Please write the data out once more, exactly as it is given.

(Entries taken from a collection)
=======

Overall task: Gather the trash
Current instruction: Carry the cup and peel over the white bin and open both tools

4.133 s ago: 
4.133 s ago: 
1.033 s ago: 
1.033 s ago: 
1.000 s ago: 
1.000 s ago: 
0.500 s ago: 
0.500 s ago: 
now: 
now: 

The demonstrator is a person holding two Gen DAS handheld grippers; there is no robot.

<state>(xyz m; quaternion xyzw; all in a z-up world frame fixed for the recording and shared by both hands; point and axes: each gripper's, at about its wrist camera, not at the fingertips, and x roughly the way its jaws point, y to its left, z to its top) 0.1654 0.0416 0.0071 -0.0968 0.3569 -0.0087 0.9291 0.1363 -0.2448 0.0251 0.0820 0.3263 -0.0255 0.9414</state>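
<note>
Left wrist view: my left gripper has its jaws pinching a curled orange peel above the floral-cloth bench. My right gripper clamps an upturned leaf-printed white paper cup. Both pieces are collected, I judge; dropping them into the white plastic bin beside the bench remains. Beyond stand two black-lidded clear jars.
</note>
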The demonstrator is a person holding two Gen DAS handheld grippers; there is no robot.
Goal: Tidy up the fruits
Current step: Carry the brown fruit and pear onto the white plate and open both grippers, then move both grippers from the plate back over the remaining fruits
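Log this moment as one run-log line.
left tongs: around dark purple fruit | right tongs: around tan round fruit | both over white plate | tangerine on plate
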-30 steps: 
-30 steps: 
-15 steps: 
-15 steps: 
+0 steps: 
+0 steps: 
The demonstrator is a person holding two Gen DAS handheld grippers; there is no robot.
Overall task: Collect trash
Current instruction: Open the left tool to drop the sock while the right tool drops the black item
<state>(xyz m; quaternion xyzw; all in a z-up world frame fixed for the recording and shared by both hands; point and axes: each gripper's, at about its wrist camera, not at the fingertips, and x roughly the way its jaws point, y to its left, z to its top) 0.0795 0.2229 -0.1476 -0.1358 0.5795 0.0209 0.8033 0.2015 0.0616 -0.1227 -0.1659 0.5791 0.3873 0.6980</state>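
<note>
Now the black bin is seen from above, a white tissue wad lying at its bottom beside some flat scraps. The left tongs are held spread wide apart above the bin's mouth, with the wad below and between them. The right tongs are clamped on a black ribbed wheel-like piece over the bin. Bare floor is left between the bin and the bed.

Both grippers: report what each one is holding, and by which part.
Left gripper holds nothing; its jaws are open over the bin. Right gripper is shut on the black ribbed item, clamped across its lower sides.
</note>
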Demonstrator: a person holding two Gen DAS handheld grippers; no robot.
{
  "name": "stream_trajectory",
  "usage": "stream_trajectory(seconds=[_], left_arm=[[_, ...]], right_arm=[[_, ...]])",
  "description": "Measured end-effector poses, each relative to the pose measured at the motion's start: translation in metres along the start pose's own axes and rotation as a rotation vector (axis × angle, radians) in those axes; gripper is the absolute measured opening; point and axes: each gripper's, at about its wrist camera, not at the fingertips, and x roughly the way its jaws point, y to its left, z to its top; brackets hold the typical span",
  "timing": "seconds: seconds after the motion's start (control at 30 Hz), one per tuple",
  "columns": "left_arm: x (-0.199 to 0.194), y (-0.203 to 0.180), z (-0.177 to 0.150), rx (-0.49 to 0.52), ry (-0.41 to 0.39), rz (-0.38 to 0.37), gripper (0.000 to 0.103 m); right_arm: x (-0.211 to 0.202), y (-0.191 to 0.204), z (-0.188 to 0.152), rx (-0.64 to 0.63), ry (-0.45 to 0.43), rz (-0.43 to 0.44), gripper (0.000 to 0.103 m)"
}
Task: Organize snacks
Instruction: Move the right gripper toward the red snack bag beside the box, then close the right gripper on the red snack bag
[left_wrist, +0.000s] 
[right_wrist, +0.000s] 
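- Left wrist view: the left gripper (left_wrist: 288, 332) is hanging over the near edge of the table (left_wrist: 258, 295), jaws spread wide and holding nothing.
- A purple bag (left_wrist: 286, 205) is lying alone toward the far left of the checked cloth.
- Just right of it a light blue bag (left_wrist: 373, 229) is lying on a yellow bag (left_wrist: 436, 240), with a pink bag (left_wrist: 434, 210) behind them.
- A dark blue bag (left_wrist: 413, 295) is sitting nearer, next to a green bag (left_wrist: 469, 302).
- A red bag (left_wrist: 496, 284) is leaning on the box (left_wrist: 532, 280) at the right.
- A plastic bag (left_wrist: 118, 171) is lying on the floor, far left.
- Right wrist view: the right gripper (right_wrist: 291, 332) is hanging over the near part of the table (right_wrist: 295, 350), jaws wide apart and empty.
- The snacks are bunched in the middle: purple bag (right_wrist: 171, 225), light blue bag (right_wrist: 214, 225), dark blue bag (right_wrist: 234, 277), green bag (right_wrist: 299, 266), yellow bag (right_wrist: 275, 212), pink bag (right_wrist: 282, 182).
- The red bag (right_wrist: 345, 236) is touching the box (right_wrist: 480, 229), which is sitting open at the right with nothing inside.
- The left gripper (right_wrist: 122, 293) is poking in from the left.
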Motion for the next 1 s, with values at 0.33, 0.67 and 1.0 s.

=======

Answer section:
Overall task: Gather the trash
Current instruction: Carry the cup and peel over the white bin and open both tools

4.133 s ago: 
4.133 s ago: 
1.033 s ago: 
1.033 s ago: 
1.000 s ago: 
1.000 s ago: 
0.500 s ago: 
0.500 s ago: 
now: 
now: 

The demonstrator is a person holding two Gen DAS handheld grippers; there is no robot.

<state>(xyz m; quaternion xyzw; all in a z-up world frame fixed for the recording and shared by both hands; point and axes: each gripper's, at about its wrist camera, not at the fingertips, and x roughly the way its jaws point, y to its left, z to its top) 0.1654 0.0416 0.0071 -0.0968 0.3569 -0.0087 0.9291 0.1363 -0.2448 0.0251 0.0820 0.3263 -0.0255 0.9414</state>
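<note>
Left wrist view: my left gripper has its jaws pinching a curled orange peel above the floral-cloth bench. My right gripper clamps an upturned leaf-printed white paper cup. Both pieces are collected, I judge; dropping them into the white plastic bin beside the bench remains. Beyond stand two black-lidded clear jars.
</note>
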The demonstrator is a person holding two Gen DAS handheld grippers; there is no robot.
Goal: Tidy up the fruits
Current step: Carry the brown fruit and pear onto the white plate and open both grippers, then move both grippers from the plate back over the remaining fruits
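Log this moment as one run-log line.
left tongs: around dark purple fruit | right tongs: around tan round fruit | both over white plate | tangerine on plate
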-30 steps: 
-30 steps: 
-15 steps: 
-15 steps: 
+0 steps: 
+0 steps: 
The demonstrator is a person holding two Gen DAS handheld grippers; there is no robot.
Overall task: Collect trash
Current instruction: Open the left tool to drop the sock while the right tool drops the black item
<state>(xyz m; quaternion xyzw; all in a z-up world frame fixed for the recording and shared by both hands; point and axes: each gripper's, at about its wrist camera, not at the fingertips, and x roughly the way its jaws point, y to its left, z to its top) 0.0795 0.2229 -0.1476 -0.1358 0.5795 0.0209 0.8033 0.2015 0.0616 -0.1227 -0.1659 0.5791 0.3873 0.6980</state>
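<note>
Now the black bin is seen from above, a white tissue wad lying at its bottom beside some flat scraps. The left tongs are held spread wide apart above the bin's mouth, with the wad below and between them. The right tongs are clamped on a black ribbed wheel-like piece over the bin. Bare floor is left between the bin and the bed.

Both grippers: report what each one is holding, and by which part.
Left gripper holds nothing; its jaws are open over the bin. Right gripper is shut on the black ribbed item, clamped across its lower sides.
</note>
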Demonstrator: a person holding two Gen DAS handheld grippers; no robot.
{
  "name": "stream_trajectory",
  "usage": "stream_trajectory(seconds=[_], left_arm=[[_, ...]], right_arm=[[_, ...]])",
  "description": "Measured end-effector poses, each relative to the pose measured at the motion's start: translation in metres along the start pose's own axes and rotation as a rotation vector (axis × angle, radians) in those axes; gripper is the absolute measured opening; point and axes: each gripper's, at about its wrist camera, not at the fingertips, and x roughly the way its jaws point, y to its left, z to its top; brackets hold the typical span",
  "timing": "seconds: seconds after the motion's start (control at 30 Hz), one per tuple",
  "columns": "left_arm: x (-0.199 to 0.194), y (-0.203 to 0.180), z (-0.177 to 0.150), rx (-0.49 to 0.52), ry (-0.41 to 0.39), rz (-0.38 to 0.37), gripper (0.000 to 0.103 m); right_arm: x (-0.211 to 0.202), y (-0.191 to 0.204), z (-0.188 to 0.152), rx (-0.64 to 0.63), ry (-0.45 to 0.43), rz (-0.43 to 0.44), gripper (0.000 to 0.103 m)"
}
Task: Organize snacks
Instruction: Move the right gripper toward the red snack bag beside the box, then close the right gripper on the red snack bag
[left_wrist, +0.000s] 
[right_wrist, +0.000s] 
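- Left wrist view: the left gripper (left_wrist: 288, 332) is hanging over the near edge of the table (left_wrist: 258, 295), jaws spread wide and holding nothing.
- A purple bag (left_wrist: 286, 205) is lying alone toward the far left of the checked cloth.
- Just right of it a light blue bag (left_wrist: 373, 229) is lying on a yellow bag (left_wrist: 436, 240), with a pink bag (left_wrist: 434, 210) behind them.
- A dark blue bag (left_wrist: 413, 295) is sitting nearer, next to a green bag (left_wrist: 469, 302).
- A red bag (left_wrist: 496, 284) is leaning on the box (left_wrist: 532, 280) at the right.
- A plastic bag (left_wrist: 118, 171) is lying on the floor, far left.
- Right wrist view: the right gripper (right_wrist: 291, 332) is hanging over the near part of the table (right_wrist: 295, 350), jaws wide apart and empty.
- The snacks are bunched in the middle: purple bag (right_wrist: 171, 225), light blue bag (right_wrist: 214, 225), dark blue bag (right_wrist: 234, 277), green bag (right_wrist: 299, 266), yellow bag (right_wrist: 275, 212), pink bag (right_wrist: 282, 182).
- The red bag (right_wrist: 345, 236) is touching the box (right_wrist: 480, 229), which is sitting open at the right with nothing inside.
- The left gripper (right_wrist: 122, 293) is poking in from the left.
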Motion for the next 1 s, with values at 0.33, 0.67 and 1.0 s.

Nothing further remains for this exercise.